* **EXERCISE DESCRIPTION**
Which lines of the listing hold the string "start"? Show each of them.
• • •
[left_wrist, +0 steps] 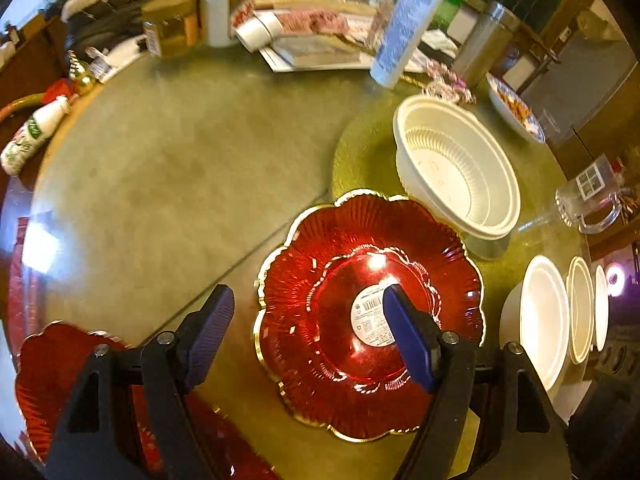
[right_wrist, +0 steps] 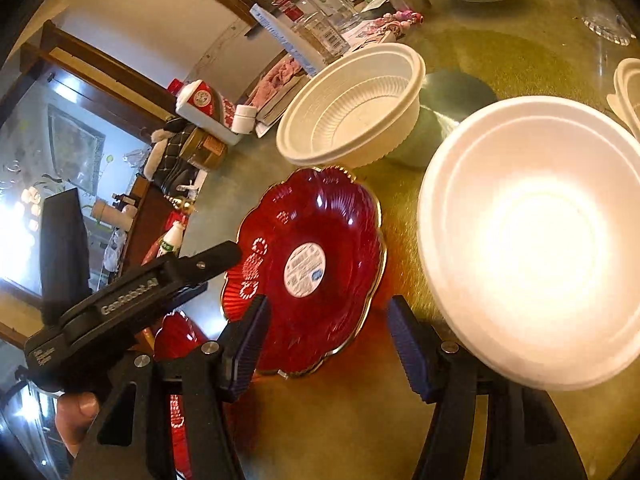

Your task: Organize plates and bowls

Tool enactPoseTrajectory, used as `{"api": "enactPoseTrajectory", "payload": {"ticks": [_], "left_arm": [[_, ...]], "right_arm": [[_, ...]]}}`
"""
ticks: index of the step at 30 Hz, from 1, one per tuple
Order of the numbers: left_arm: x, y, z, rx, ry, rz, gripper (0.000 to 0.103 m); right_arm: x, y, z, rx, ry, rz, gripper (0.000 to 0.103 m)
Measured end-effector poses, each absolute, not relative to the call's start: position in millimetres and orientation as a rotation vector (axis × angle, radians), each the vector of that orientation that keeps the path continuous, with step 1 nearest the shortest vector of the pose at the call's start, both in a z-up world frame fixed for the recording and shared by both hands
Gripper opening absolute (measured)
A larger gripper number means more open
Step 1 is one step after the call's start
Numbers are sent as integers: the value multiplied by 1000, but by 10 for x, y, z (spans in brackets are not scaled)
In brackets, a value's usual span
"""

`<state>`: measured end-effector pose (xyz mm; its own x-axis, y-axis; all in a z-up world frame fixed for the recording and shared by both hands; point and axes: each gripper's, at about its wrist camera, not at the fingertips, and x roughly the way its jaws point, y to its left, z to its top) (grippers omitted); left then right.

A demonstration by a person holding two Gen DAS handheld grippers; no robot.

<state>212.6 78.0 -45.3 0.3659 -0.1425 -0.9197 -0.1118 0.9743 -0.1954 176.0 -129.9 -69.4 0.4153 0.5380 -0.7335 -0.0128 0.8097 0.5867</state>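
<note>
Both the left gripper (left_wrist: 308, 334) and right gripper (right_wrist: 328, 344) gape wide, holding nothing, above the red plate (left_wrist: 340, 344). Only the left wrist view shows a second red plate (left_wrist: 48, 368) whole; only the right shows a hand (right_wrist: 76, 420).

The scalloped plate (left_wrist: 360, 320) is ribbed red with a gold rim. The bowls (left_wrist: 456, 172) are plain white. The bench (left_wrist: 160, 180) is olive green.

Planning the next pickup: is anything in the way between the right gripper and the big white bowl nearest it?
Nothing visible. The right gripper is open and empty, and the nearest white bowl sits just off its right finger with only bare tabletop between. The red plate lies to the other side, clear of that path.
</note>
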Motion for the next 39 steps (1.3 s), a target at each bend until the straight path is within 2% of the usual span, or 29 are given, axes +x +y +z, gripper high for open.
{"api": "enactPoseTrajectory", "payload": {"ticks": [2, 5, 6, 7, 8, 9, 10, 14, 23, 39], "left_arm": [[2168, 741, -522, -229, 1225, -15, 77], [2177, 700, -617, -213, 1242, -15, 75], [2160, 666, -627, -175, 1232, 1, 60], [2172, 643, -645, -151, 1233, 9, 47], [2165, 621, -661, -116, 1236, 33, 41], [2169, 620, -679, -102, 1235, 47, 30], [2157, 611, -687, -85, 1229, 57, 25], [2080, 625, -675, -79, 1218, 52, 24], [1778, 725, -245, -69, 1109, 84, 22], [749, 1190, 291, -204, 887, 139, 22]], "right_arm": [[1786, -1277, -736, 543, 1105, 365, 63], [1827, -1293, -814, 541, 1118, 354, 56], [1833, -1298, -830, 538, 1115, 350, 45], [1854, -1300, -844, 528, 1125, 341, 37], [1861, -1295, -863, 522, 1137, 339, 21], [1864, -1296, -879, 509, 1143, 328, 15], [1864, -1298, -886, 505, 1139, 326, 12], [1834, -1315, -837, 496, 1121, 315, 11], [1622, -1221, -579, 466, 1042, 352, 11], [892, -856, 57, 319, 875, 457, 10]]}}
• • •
* **ANSWER TO THE EXERCISE**
Measured end-effector poses, each absolute, not relative to the call's start: position in millimetres and orientation as a rotation vector (axis × angle, radians), each the vector of that orientation that keeps the path continuous, with step 1 nearest the shortest vector of the pose at the call's start, both in a z-up world frame fixed for the recording and shared by both hands
Step 1 is one step after the call's start

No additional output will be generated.